The American was broadly smiling.

"You will admit, however, that Alfonso is of uncommon birth?"

"Seguramente, yes! Is he not my master and lord!"

"Well, then! I was born in the same year as Alfonso, 1886. He was the son of a king; I the son of an American millionaire. Because Alfonso was such a high and mighty infant, his birth was a long-heralded public affair. And so was mine. When I was born, the newspapers of America remarked that here was no common birth. In long articles they compared it to the birth of Alfonso, citing statistics to show the principalities in mines and manufactories I would rule, the kingly revenues that would pour annually into my coffers of state.

"Alfonso's actual birth was marked by great pomp and a certain ceremony. To prove that he was truly the son of his royal mother, that everything was aboveboard and as it should be, in the room with the queen, when Alfonso first put in an appearance, were a round dozen and more hidalgos—"

"That is our Spanish custom when royal infants are born."

"Just so. A very uncommon birth! Well, with my mother, when first I put in an appearance, were a round dozen doctors and nurses of all kinds, trained and practical, wet and dry! Quite an uncommon birth, too, don't you think?"

What could Don Jaime do? Carson had worsted him signally. The grim drama had become almost a comedy, a farce!

Don Jaime feared longer to persist. It would not do for him to be made ridiculous and laughable.

All at once he lifted his head and looked beyond Carson, beyond Felicidad. In a great voice, he called out:

"Put up your gun, Quesada! I am a wineskin squeezed dry; I am empty of all words and all passions; I am done! Put up your gun, you Wolf-Cub you, and I will put up mine! I had meant to beat you to the first shot—to kill Felicidad and then have you kill me! But now—Carajo, I am done!"

Like mechanical toys on clockwork pivots, every man and woman within sound of the doctor's great voice, turned simultaneously to look for Quesada.

There, twenty feet away, stood the wolfishly gaunt bandolero, a revolver in his right hand trained rigidly on Don Jaime! That revolver had once been Jacques Ferou's!

Not before had John Fremont Carson noticed the revolver in Quesada's hand. He was taken completely by surprise. Little had he realized how close to black tragedy had been the drama in which he had enacted so prominent a part!

In the American's eyes, in the eyes of every man there present, the hidalgo on horseback loomed up, then and on the sudden, with a new and imposing dignity, a rare nobility and magnificence. Don Jaime alone had known of the imminent threat of Quesada's revolver. All the while he had striven to attain his vengeance, all that while Don Jaime had trusted his life to a hair. Quesada had him covered. The mere press of a finger on the trigger, and Don Jaime would have toppled out of the saddle—a dead man!

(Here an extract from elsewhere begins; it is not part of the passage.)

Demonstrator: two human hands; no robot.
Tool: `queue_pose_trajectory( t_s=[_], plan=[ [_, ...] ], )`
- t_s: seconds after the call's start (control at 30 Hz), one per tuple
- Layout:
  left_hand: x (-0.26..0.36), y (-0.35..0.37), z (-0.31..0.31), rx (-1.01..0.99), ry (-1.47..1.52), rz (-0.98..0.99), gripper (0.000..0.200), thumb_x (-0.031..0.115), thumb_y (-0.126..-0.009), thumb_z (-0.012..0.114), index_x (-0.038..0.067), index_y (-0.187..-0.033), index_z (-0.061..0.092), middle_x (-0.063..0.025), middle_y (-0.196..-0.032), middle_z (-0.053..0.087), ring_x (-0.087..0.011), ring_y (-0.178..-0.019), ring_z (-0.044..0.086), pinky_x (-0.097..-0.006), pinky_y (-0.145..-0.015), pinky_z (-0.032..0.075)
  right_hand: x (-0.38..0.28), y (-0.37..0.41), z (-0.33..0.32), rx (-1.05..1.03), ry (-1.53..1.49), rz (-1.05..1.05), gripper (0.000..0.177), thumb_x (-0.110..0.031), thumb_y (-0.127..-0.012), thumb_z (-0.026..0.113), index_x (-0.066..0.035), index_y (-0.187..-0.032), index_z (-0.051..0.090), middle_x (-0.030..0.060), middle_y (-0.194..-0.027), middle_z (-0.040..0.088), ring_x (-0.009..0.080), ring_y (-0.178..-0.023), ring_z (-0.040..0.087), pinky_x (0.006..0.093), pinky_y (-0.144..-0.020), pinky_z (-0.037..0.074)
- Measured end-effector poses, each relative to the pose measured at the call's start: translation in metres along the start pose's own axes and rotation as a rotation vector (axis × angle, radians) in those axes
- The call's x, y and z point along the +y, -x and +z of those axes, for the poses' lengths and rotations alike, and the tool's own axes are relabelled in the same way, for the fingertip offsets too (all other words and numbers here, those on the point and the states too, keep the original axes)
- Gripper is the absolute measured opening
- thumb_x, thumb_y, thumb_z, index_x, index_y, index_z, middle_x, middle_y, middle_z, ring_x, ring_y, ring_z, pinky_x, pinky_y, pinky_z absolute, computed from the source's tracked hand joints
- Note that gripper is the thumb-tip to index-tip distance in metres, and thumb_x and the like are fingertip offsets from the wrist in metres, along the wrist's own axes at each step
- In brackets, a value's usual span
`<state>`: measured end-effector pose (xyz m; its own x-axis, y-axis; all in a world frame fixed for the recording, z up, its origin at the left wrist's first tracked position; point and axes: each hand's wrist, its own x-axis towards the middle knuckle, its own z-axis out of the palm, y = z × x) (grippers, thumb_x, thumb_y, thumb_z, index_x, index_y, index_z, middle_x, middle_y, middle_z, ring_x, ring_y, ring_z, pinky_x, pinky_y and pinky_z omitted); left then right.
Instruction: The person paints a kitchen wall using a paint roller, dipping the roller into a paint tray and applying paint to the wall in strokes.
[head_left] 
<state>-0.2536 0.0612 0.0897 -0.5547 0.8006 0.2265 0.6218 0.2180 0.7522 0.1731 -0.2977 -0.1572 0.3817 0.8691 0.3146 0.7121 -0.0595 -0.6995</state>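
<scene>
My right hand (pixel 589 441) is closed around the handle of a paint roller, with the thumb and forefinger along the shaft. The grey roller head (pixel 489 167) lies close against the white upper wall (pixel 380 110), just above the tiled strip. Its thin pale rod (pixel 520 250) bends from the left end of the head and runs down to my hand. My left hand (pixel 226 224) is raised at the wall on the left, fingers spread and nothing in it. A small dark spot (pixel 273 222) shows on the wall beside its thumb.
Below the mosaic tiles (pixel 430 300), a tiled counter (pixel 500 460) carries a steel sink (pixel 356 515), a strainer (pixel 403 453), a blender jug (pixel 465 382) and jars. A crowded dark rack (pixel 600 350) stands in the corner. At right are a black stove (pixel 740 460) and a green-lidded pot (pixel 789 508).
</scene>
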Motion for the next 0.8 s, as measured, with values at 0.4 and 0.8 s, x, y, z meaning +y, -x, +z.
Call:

Quesada had thought Don Jaime all unaware. Now, for the first time, he comprehended the sublime insolence of the hidalgo's persistency. Abashed and shamefaced, he lowered the revolver and shoved it back into his belt.

Don Jaime lifted the horse-pistol from his knee and slipped it into the holster slung from the saddle. Then, without another word and without even a glance toward his daughter, he turned the old nag's head about and went deliberately down the goat path.

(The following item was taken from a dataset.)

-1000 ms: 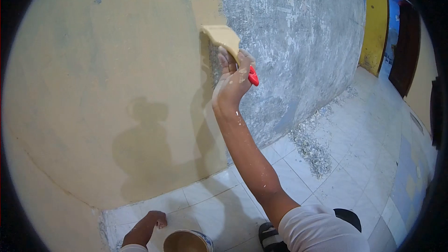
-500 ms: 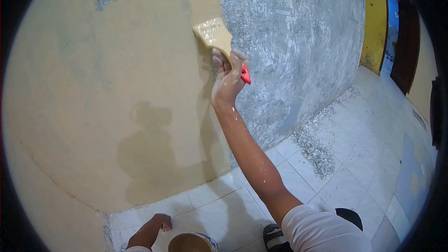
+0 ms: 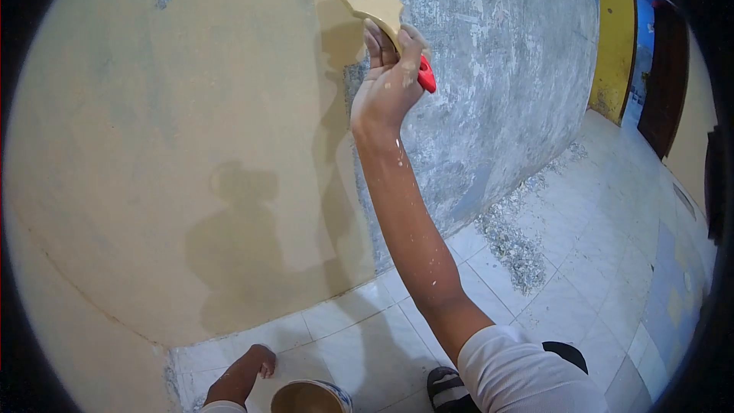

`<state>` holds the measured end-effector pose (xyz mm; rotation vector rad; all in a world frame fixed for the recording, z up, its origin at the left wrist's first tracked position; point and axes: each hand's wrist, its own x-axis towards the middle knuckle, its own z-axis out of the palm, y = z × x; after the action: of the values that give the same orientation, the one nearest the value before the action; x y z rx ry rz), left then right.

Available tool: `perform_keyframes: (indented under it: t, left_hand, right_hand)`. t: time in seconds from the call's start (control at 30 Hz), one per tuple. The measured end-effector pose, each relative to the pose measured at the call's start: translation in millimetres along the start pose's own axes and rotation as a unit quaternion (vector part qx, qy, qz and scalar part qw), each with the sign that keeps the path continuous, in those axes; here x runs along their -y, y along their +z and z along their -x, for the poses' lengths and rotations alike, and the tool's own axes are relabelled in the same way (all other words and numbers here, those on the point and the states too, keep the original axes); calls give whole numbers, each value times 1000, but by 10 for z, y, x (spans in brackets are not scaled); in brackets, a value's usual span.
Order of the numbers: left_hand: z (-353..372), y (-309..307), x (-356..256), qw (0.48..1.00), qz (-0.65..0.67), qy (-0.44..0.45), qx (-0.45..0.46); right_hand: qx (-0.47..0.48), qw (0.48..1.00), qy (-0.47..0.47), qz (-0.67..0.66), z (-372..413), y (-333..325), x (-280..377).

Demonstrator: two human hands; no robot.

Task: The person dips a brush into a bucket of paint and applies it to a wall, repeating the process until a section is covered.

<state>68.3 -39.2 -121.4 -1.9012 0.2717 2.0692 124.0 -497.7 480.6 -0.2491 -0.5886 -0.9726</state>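
Note:
My right hand (image 3: 390, 80) is closed round a wide paintbrush (image 3: 375, 1) with a red handle end. Cream-beige paint coats the bristles and much of the brush. It is held up by the wall, over the border between the beige painted area (image 3: 229, 99) and the bare, mottled grey area (image 3: 489, 69). Whether the bristles touch the wall is hard to tell. Low at the bottom left, my left hand (image 3: 262, 361) hangs with its fingers curled in and nothing visible in them. Just right of it stands a paint bucket (image 3: 341, 393), cut off by the bottom edge.
White tiles (image 3: 573, 321) cover the floor. Scraped paint flakes (image 3: 516, 252) lie in a heap along the wall's foot. My sandalled foot (image 3: 447, 386) is at the bottom. A brown door (image 3: 664, 80) beside a yellow wall section (image 3: 614, 38) stands at the far right.
My right hand has moved the paintbrush up and slightly right, away from the lower painted strip. My left hand has barely shifted.

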Motion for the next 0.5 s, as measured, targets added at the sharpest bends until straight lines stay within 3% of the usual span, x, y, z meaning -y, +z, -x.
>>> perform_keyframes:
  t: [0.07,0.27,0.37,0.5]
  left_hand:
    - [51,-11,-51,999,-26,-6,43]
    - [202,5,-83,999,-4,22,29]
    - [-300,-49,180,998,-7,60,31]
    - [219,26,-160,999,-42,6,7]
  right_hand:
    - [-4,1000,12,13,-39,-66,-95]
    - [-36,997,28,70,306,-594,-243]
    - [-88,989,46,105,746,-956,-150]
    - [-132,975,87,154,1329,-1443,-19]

He never once looked round. But his back seemed not quite so rigid nor his old white head so erect. All at once there were about the unmistakable signs of an old, old man. And in the slow pace of the faithful nag, there seemed something that wanted to linger yet was urged on by pride, inexorable and pitiless.

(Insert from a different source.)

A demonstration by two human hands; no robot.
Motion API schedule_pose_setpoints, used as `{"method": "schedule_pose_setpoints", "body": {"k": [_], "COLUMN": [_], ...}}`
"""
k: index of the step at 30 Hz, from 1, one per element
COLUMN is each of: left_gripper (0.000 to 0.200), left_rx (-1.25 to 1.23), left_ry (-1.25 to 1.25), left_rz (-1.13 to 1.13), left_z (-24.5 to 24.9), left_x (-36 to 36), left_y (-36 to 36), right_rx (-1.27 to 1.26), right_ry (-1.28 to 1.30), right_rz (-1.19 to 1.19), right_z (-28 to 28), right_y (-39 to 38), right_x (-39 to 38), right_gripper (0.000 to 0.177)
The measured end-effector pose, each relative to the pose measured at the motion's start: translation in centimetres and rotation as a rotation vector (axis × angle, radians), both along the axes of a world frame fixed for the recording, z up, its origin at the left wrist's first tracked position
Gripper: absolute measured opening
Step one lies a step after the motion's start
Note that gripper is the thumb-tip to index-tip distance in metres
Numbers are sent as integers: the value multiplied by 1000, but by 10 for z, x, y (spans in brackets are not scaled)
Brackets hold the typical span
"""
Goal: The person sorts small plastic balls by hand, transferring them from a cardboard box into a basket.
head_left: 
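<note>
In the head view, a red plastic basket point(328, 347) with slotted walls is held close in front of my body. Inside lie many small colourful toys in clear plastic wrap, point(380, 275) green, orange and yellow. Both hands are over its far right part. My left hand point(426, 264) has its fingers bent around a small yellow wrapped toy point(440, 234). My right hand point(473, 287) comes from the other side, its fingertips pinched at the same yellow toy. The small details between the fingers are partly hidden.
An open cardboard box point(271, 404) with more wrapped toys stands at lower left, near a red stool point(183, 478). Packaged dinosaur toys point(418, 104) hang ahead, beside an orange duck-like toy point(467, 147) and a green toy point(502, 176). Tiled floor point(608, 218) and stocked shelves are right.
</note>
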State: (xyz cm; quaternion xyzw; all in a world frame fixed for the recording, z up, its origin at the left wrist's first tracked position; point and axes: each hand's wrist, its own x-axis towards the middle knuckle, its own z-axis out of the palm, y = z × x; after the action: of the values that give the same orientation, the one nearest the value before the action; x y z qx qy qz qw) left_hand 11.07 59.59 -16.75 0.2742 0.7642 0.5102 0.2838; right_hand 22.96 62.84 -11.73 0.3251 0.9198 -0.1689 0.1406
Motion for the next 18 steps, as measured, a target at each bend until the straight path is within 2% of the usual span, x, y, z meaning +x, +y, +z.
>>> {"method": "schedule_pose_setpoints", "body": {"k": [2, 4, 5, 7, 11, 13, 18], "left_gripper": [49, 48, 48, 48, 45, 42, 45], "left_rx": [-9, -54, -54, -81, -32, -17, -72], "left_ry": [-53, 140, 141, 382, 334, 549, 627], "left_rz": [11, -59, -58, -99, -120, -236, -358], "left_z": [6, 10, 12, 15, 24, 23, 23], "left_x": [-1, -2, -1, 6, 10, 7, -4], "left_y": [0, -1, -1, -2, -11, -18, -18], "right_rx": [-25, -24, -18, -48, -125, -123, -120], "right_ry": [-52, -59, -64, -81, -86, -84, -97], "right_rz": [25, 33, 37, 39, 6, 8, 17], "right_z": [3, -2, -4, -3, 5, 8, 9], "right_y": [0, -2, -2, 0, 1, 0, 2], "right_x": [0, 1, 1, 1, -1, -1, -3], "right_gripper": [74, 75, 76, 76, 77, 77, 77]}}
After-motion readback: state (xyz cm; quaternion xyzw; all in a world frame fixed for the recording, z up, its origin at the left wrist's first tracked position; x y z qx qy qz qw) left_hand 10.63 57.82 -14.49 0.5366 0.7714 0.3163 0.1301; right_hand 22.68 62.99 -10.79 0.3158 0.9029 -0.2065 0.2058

"Oh, mi pobre padre!" wailed Felicidad after him. "His heart breaks and he is lonely! And there is only old whining Pedro and the childish Teresa to welcome him back to the gloomy casa!"

Save for the creaking of the saddle, the soft pad-pad of the horse's hoof-falls, nothing answered from down the goat path. For the first time then, in all that intolerable eternity of death and disease and lusting vengeance, Felicidad wilted in a swoon to the ground.